AIM OF THE TASK: Copy the data that follows exactly, and include none of its images.

━━━━━━━━━━

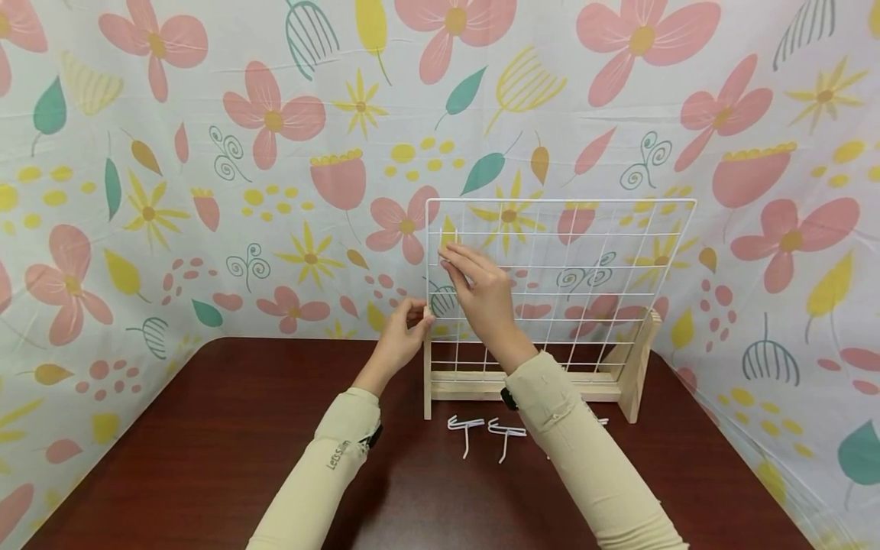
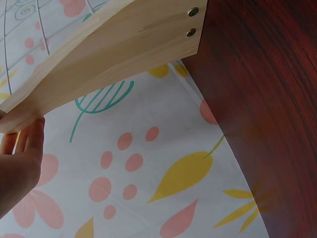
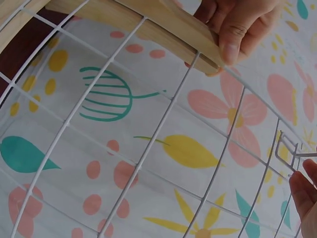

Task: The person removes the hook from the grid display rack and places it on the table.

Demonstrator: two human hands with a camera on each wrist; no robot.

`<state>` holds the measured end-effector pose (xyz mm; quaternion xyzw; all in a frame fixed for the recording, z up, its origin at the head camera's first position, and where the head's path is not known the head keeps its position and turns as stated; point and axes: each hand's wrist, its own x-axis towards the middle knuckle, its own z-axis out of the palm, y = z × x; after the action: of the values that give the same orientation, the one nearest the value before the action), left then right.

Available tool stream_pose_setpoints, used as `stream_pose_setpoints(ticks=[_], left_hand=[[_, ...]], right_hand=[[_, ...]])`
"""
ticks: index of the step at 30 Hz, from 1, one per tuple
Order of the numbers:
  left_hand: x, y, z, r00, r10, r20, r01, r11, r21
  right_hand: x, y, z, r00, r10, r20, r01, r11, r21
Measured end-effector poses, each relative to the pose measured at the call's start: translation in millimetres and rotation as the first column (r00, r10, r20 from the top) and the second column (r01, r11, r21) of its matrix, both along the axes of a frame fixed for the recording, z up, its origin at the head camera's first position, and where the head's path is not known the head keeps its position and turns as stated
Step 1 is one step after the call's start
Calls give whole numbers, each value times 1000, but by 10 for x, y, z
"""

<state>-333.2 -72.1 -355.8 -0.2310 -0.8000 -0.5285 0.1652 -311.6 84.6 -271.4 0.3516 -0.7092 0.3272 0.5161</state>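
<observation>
A white wire grid panel (image 1: 560, 201) stands upright in a pale wooden stand (image 1: 467, 391). My left hand (image 1: 402, 334) grips the top of the stand's left upright, thumb in front; the left wrist view shows its fingers against the wooden side piece (image 2: 124, 49). Higher up, at the grid's upper left, is my right hand (image 1: 484, 294). It pinches a white wire hook (image 3: 278, 157), which overlaps the grid wires near the left edge in the right wrist view. Fingertips hide part of the hook.
Two white wire hooks (image 1: 467, 424) lie on the dark red table (image 1: 206, 443) in front of the stand. Another hook (image 1: 603, 421) is mostly hidden behind the right sleeve. A flower-patterned cloth (image 1: 275, 206) hangs close behind the grid and along both sides.
</observation>
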Motion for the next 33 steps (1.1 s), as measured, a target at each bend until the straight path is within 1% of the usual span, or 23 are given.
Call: stream_pose_setpoints(ticks=[11,19,26,33], left_hand=[[-2,6,3,1000,0,1,0,1000,11],[9,6,18,1000,-6,7,6,1000,17],[-4,3,5,1000,-12,23,11,1000,24],[-9,10,0,1000,-1,24,1,1000,21]], right_hand=[[13,2,35,999,8,-43,-9,1000,-23],[71,28,62,998,13,-56,-14,1000,-11],[111,95,56,997,28,-66,-28,1000,-1],[127,185,17,997,33,-75,-32,999,15]])
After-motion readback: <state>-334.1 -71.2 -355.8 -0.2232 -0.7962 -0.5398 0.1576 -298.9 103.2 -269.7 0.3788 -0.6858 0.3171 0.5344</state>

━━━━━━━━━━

YOUR RESPONSE:
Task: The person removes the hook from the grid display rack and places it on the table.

Demonstrator: two human hands with a camera on each wrist; no robot.

`<state>` holds the measured end-effector pose (xyz mm; quaternion xyzw; all in a frame fixed for the recording, z up, its origin at the head camera's first position, and where the head's path is not known the head keeps its position and turns as stated; point and axes: each hand's wrist, its own x-axis towards the middle knuckle, its own z-axis out of the palm, y = z × x; after the action: of the values that give the same orientation, the one nearest the value before the action), left then right.

Available tool stream_pose_setpoints, used as `stream_pose_setpoints(ticks=[_], left_hand=[[_, ...]], right_hand=[[_, ...]])`
"""
ticks: index of the step at 30 Hz, from 1, one per tuple
Order of the numbers:
  left_hand: x, y, z, r00, r10, r20, r01, r11, r21
  right_hand: x, y, z, r00, r10, r20, r01, r11, r21
Measured end-effector poses, each relative to the pose measured at the call's start: translation in millimetres and rotation as the first column (r00, r10, r20 from the top) and the second column (r01, r11, r21) of its matrix, both along the axes of a frame fixed for the recording, z up, its origin at the head camera's first position, and where the head's path is not known the head keeps its position and turns as stated
Step 1 is one step after the call's start
Calls give whole numbers, each value times 1000, but by 10 for x, y, z
"""

<state>-333.2 -72.1 -355.8 -0.2310 -0.8000 -0.5285 0.1652 -311.6 84.6 -271.4 0.3516 -0.7092 0.3272 0.5161</state>
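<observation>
A white wire grid panel (image 1: 560, 201) stands upright in a pale wooden stand (image 1: 467, 391). My left hand (image 1: 402, 334) grips the top of the stand's left upright, thumb in front; the left wrist view shows its fingers against the wooden side piece (image 2: 124, 49). Higher up, at the grid's upper left, is my right hand (image 1: 484, 294). It pinches a white wire hook (image 3: 278, 157), which overlaps the grid wires near the left edge in the right wrist view. Fingertips hide part of the hook.
Two white wire hooks (image 1: 467, 424) lie on the dark red table (image 1: 206, 443) in front of the stand. Another hook (image 1: 603, 421) is mostly hidden behind the right sleeve. A flower-patterned cloth (image 1: 275, 206) hangs close behind the grid and along both sides.
</observation>
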Motion for the next 33 steps (1.1 s), as measured, a target at each bend until the straight path is within 1% of the usual span, or 23 are given.
Call: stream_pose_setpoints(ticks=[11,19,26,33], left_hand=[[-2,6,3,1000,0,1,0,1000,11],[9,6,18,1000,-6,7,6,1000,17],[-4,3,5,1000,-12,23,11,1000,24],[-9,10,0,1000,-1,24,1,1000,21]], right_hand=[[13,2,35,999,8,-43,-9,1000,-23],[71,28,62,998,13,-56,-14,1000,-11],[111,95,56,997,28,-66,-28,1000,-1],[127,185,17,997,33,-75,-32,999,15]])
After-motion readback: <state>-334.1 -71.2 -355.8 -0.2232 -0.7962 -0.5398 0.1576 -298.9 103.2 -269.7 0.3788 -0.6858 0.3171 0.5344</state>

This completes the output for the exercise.